Succession’ın üçüncü sezonu 18 Ekim’de beIN Connect’te. Unutulmaz bir karakter yaratan Brian Cox’a göre dizi bize aslında kim olduğumuzu hatırlatıyor
Üçüncü sezonun başlangıcında Logan’ı nasıl göreceğiz? Yeni bir mücadelenin içinde olacak. Kendini ispatlamaya çalışan, asi bir oğlu var ve besbelli ki bu kafası karışık oğlu hırpalanacak. Çok yalnız bir çocuk. Logan’ın bu konuda elinden bir şey gelmez ama onu seviyor. Jesse’ye (dizinin yaratıcısı ve yazarı Jesse Armstrong) işin ilk başında “Logan çocuklarını seviyor mu?” diye sordum. “Hem de sonuna kadar” dedi. Çocuklarının onun için ne kadar değerli olduğunu ve yaşadığı hüsranı belirlediğinizde bu, dizinin temeli oluyor.
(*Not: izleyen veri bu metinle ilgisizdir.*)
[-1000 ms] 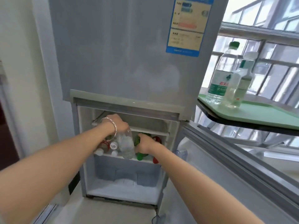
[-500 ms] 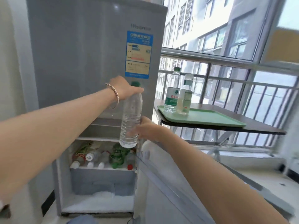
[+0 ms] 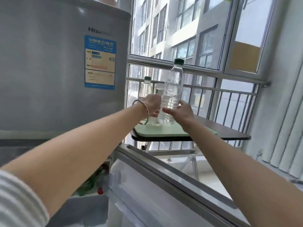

Bunu hiç açıkça görmüyoruz, hiç ifade etmiyor ama onları seviyor. İşte, oradan yola çıkıyoruz. Bu sezonda çocuklarına duyduğu sevgi yüzünden çok bocalayacak. İşin trajik bir yanı da var, o açıdan Shakespeare hissi veriyor.
Nasıl bağ kuruyoruz?
Logan Roy’un ailede kan dökülmesinin şart olduğunu açıkça belirttiği o ikinci sezonun son bölümünün çekimi nasıldı? Harika bir sahneydi, neler olacağını da gayet güzel ortaya koyuyordu. Hikaye ancak Jesse’nin altından kalkabileceği, ilginç bir yola girdi. Jesse yan olayları hikayeye eklerken odak noktasından asla sapmıyor. Olacakları söyleyemem tabii ama beklentilerimin ötesinde olduğunu belirtmeliyim. Son bölümde yüzünüze odaklanan o sahnede Kendall konuşurken belli belirsiz gülümsüyordunuz. Logan içinden “İşte benim oğlum!” mu diyordu? Bir ölçüde öyle, evet. Logan daha önce Kendall’a katil olamayacağını söylemişti. Öldürebilen ama kendini bu işten sıyırmayı da başarabilen bir katilden söz ediyordu aslında. Kendall’ın bu çabasıyla bir bakıma gurur duyuyor tabii ama Kendall özünde bir katil değil, katilmiş gibi davranıyor. Yani günün sonunda o bir Logan Roy değil. Jesse Armstrong’un siz çekime devam ederken bile senaryoyu sürekli geliştiren birçok yazarı var. Aynı zamanda, oyuncuların repliklerini çok farklı şekillerde ifade etmelerine de izin veriyor. Bir tiyatro sanatçısı olarak böyle çalışmak size çekici geliyor mu? Jesse’nin çalışma tarzını seviyorum. Diziye hakimiyeti benzersiz. Üstüne, mükemmelliği de sevmiyor. Çektiğimiz bir sahneyi fazla mükemmel bulduğunda hafiften çıkıştım ona; “Senin hatan çünkü mükemmel yazıyorsun” dedim. “Ben 75 yaşındayım, sen 50, bu nedenle benim bunları söylemeye hakkım var. Sen çok yeteneklisin, bu senin için hem lütuf hem lanet. Bunun kabullen artık” dedim. Bu karakterlerin neredeyse hiçbirinin sevilesi olduğu söylenemez. Peki böyle hırslı, böyle dağılmış karakterlerle dolu bir diziyi neden seviyoruz? Çünkü bize özünde kim olduğumuzu hatırlatıyor. Birçoğumuz için karanlık çağrışımlar yapıyor, çok fazla çağrışım var. Ama Jesse’nin yeteneği de bu. İnsanları bu diziye dahiyane bir şekilde çekti, izleyiciler balık gibi yakalandı. Succession’ın zokasını yuttular ve kurtulamıyorlar. Bu yüzde birlik, hatta binde birlik kesimin içinde olan, varlıklı insanlarla ilgili bir dizi.. Ama yine de bağ kurabiliyoruz. Bu nasıl oluyor? Galiba hepimizin hırsları olduğu için. Hırslarımıza bazen ket vururuz, bazen onları gömeriz, bazen peşlerine düşeriz, bazen de onlardan utanırız. Bence insanları yakalayan şey Succession’ın çıplaklığı çünkü istismar ve dil açısından çırılçıplak bu dizi. Senaryoyu okuyunca benim bile “Bunu gerçekten söylemek zorunda mıyım?” dediğim oluyor.